Heute — Moldawien, ein Jahr nach der Entführung
     
    Wolfgang sagte dem Fahrer, dass er ins City Clinical Hospital No 4 wollte. Die Fahrt dauerte nicht lange und er sah aus dem Fenster. Es hatte sich fast nichts geändert in den letzten zehn Jahren. Doch eins war anders: er war alleine unterwegs, das war er damals nicht. Angst hatte er allerdings heute und damals verspürt. Ungewiss war es auch dieses Mal. Vielleicht würde der Arzt nicht mehr hier arbeiten, was auch sehr wahrscheinlich war. Er war schon vor zehn Jahren alt gewesen. Aber er musste es versuchen. Als er in der Strada Columna 150 A ausstieg, fühlte er sich wie in der Zeit zurückversetzt. Er hatte nicht gedacht, dass er noch mal wiederkommen müsse. Vor zehn Jahren war er für fast drei Monate hier. Es gab Komplikationen, doch am Ende war es ein Erfolg. Konnte man es wirklich als Erfolg verbuchen? War jetzt die Abrechnung gekommen? Musste Alexander jetzt seine Taten ausbaden? Er stand vor dem Gebäude und traute sich nicht über die Schwelle zu treten, doch es blieb ihm nichts anderes übrig.

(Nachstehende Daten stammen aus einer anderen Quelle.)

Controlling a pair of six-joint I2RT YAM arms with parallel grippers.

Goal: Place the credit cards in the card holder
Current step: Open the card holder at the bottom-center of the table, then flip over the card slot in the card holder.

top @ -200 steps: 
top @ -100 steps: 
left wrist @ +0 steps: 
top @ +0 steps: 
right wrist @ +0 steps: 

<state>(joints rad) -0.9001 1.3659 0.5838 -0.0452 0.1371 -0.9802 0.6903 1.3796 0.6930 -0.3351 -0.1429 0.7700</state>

    Er trat in die Halle, die nach Krankheit roch. Eine junge Frau saß hinter einer Glasscheibe, sie beachtete ihn nicht. Er musste sie ansprechen , erst dann hob sie den Kopf. Er sagte ihr, dass er nur Englisch oder Deutsch sprach und sie lächelte.
    „Ja, ich spreche bisschen Deutsch.“
    Er war erleichtert. „Ich suche Dr. Nikiforow.“
    Sie nickte. „Dr. Nikiforow nichts arbeiten hier. Er zu alt.“
    „Oh, er ist in Rente. Können Sie mir seine Adresse geben?“
    „Ich nichts wissen. Glaube nicht.“
    Er sah ihr an, dass sie diese Information nicht einfach herausgeben durfte , doch sie war nett und er musste es versuchen.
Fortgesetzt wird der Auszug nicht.